EXERCISE
Using the records below, filter for lines that contain the string "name" and copy them out.

DATA PROVIDED
◇ ◇ ◇ ◇ ◇ ◇ ◇
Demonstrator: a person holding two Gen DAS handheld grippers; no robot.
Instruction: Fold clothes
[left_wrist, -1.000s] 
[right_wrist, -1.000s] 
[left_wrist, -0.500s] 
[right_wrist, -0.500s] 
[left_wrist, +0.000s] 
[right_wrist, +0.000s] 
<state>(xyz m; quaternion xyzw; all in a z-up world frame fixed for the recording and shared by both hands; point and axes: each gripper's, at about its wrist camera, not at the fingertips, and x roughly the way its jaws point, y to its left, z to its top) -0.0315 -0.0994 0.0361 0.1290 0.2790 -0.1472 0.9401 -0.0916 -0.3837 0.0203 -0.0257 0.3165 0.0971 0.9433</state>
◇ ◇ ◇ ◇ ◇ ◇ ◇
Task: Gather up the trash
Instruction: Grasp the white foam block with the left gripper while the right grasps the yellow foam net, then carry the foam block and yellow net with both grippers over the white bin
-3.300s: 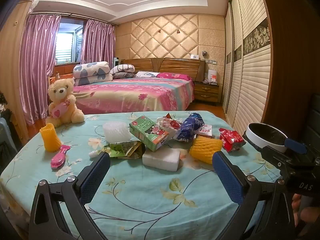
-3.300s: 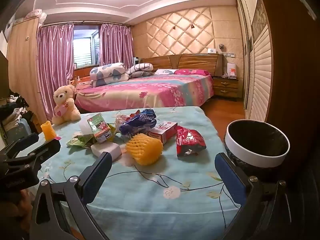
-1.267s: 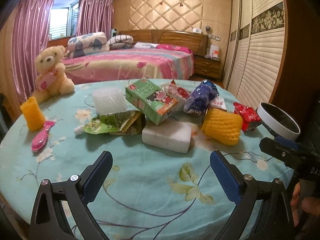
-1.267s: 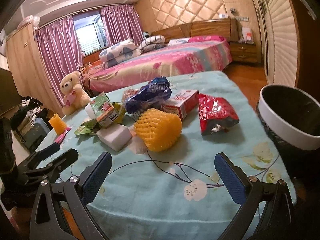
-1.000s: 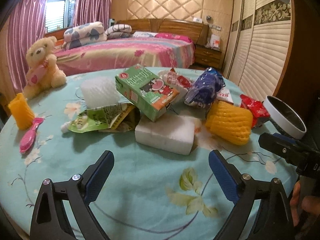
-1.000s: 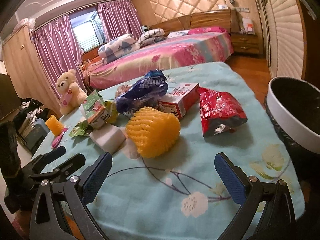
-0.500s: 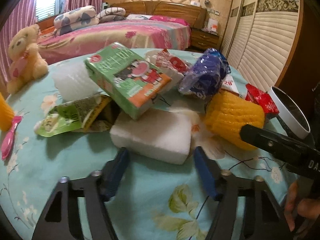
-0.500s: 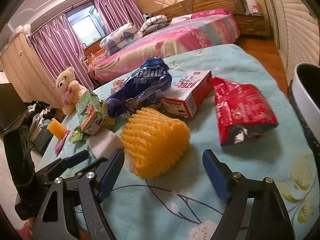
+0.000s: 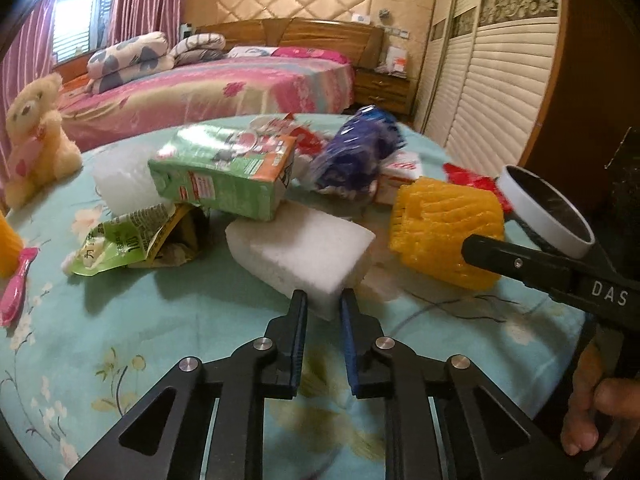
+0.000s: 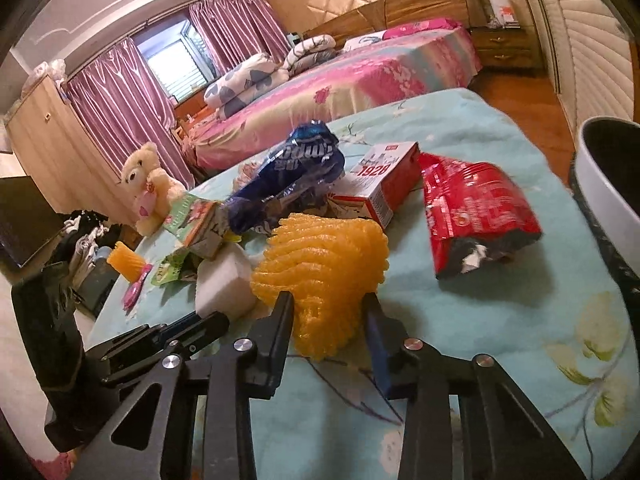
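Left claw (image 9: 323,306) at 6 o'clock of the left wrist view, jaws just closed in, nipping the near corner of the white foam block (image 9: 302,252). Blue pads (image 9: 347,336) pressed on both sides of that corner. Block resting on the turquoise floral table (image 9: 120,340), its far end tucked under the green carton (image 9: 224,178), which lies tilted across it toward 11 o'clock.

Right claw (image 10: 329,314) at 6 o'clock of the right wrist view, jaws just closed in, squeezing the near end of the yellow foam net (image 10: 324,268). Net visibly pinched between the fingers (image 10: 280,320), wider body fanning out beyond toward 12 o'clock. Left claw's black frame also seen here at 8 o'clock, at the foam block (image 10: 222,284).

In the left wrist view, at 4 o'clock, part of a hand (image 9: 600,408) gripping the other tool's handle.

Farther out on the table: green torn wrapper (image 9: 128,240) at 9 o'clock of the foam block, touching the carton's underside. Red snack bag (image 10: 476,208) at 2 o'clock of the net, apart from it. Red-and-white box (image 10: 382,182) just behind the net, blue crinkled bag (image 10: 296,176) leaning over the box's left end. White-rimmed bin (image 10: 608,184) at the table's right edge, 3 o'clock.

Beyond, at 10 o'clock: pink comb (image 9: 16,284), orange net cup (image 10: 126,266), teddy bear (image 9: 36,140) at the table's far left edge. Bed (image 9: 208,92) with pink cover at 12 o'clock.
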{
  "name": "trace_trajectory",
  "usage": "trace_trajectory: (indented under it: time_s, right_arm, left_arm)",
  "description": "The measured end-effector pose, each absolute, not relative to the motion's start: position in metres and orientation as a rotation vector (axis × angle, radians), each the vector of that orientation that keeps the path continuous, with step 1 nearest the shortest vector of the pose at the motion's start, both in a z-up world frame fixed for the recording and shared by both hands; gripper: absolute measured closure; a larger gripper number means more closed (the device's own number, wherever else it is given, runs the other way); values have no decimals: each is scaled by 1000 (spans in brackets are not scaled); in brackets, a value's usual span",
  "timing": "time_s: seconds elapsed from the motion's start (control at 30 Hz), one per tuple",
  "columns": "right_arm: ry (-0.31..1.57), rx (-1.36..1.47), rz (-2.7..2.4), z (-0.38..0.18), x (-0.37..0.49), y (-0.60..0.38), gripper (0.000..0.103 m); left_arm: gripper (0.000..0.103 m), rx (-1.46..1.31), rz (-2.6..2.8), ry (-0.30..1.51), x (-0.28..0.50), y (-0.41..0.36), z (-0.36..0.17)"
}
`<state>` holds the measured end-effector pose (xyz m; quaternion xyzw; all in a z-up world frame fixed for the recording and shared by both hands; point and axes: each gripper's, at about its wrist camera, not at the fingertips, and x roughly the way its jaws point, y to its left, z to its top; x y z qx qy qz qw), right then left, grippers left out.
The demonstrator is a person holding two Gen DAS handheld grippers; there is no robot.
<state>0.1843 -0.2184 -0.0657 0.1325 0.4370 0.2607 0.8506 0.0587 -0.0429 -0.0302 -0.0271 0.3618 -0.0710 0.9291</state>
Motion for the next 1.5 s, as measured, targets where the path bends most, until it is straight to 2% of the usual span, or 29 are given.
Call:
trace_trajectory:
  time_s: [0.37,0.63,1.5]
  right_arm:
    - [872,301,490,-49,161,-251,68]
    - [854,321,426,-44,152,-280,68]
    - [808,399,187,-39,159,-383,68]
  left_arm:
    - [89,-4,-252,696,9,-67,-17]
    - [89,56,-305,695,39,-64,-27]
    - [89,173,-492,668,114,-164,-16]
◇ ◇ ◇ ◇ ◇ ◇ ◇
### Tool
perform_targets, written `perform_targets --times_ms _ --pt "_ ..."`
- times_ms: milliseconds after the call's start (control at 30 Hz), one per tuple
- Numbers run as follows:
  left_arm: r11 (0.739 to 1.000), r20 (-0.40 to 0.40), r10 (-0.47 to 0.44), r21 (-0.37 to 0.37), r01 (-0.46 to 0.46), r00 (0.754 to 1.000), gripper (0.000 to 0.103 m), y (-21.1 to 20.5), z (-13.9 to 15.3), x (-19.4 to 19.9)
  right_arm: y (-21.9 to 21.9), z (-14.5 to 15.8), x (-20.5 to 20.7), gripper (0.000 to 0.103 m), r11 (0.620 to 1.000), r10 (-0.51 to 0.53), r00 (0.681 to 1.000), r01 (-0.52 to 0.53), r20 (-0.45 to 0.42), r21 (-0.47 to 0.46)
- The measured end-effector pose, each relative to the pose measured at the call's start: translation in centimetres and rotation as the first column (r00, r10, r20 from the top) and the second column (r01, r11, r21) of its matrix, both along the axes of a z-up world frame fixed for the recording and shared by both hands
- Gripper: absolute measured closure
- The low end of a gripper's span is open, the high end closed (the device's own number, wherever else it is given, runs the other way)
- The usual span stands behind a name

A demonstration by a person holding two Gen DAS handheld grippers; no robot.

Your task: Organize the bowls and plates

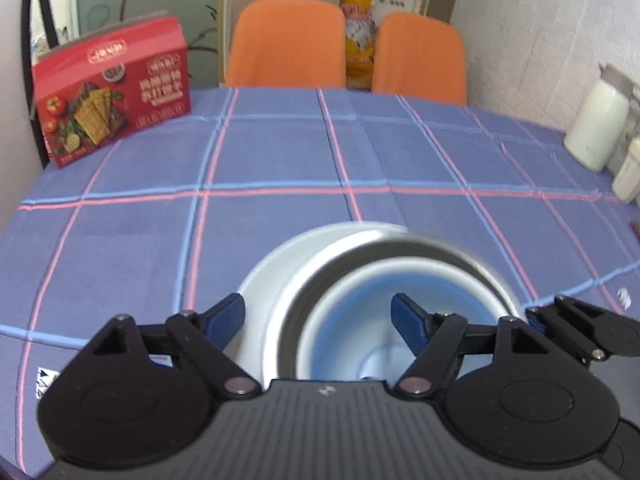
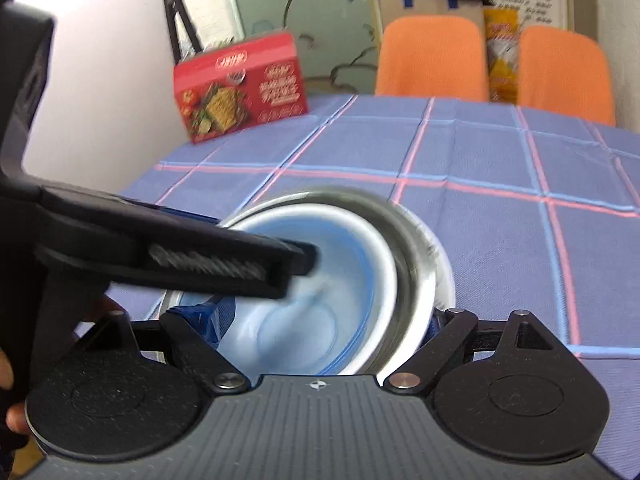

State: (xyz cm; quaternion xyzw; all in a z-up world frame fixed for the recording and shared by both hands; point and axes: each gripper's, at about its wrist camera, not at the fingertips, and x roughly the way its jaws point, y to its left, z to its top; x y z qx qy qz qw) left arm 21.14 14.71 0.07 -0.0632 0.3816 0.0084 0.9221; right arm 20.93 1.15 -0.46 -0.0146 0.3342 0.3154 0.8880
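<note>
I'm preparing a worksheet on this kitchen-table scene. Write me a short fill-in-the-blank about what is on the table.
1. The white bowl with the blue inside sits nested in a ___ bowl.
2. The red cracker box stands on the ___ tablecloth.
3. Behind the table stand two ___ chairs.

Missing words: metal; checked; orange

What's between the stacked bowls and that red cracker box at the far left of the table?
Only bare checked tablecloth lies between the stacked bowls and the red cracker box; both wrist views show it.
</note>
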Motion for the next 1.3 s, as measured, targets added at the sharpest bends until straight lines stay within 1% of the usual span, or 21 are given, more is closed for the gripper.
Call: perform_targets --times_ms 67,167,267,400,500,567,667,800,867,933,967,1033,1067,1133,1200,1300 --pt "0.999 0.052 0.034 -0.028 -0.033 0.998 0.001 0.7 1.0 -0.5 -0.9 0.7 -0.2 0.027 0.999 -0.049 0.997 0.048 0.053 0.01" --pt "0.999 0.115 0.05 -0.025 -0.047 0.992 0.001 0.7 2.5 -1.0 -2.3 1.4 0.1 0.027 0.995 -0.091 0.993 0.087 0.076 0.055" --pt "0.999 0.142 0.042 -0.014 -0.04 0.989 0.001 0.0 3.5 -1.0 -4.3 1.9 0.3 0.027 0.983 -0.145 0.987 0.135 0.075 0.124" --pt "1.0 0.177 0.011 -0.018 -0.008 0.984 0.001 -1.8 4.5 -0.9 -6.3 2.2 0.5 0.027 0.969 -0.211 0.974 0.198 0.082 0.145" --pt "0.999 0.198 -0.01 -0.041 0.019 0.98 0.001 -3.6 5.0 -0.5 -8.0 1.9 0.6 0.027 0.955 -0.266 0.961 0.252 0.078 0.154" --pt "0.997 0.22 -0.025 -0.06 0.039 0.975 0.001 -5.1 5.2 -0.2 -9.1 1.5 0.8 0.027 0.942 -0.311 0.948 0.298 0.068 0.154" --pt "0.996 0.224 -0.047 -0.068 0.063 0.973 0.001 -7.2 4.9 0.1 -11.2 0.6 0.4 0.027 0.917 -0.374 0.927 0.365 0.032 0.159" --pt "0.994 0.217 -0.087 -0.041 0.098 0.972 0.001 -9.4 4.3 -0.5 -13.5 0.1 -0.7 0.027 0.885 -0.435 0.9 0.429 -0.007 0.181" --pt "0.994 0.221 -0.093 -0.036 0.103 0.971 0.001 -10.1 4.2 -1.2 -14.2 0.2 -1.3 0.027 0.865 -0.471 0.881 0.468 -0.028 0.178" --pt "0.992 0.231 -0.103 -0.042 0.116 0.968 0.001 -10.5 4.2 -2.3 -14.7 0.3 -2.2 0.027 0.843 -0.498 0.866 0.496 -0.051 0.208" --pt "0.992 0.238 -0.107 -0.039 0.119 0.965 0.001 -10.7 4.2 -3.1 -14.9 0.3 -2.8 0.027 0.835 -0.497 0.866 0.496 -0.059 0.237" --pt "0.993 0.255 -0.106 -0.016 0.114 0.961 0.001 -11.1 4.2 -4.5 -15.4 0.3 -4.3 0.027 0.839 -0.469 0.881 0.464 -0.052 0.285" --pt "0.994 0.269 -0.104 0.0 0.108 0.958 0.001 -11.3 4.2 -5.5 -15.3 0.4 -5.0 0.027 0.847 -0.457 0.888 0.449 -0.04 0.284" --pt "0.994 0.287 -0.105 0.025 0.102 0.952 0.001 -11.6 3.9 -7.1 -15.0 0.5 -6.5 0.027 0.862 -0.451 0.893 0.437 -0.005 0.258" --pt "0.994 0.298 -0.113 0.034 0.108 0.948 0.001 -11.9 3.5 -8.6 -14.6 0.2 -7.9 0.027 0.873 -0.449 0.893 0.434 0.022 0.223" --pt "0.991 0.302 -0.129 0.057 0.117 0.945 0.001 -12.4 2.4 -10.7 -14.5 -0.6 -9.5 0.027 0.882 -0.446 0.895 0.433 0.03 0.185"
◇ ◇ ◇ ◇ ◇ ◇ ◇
WRITTEN REPLY
  "name": "trace_trajectory",
- The usual span stands behind a name

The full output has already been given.